Gen Z consumers are more likely to integrate vegetarian options into their diets without deciding to go fully vegan or even vegetarian. They see vegan options as just another choice on the menu.

Cost is also less of an issue when it comes to choosing healthy food. Almost half of Gen Z’ers indicate they would be willing to pay more for foods they perceive as healthier, compared to 32 percent of Millennials, according to a Tufts Nutrition Report.

The Food Institute also reports that convenience is key. This generation, the first to grow up with smartphones, will dial up their next meal more readily than any generation before them. Convenience is a factor to 40 percent of the surveyed young consumers, whether they are preparing it or ordering in.

To this group of consumers, snacks are serious business. When school is in session the average length of a lunch break is 25 minutes, which often means they need to rely on snacks to get them through the day or to eat after class to hold them until dinner, another study from the National Restaurant Association reported.

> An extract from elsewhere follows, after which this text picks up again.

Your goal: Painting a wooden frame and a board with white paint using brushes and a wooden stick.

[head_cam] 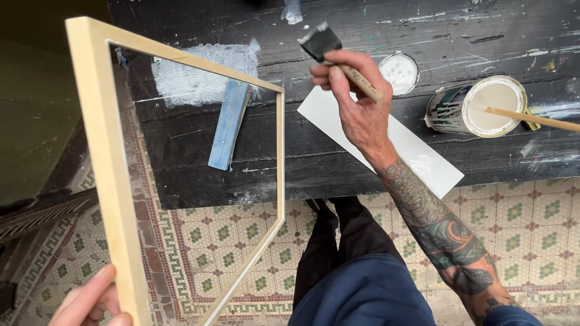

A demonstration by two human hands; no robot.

Gen Z is also more likely to try out international or ethnic flavors. Parents report the younger Gen Z (children under 18) enjoy Indian, Middle Eastern and African cuisines.

Gen Z’ers also favor food that is photogenic, which is no surprise considering 75 percent of all Instagram users are from Gen Z. Besides food sharing, Gen Z and Millennials both rely on Instagram to help them decide where or what to eat next.

During the pandemic, Gen Z turned to TikTok, both for entertainment and food inspiration, the article noted. The influence of Gen Z as consumers is likely to continue and strengthen, as the generation grows older and starts paying more often with their own credit cards.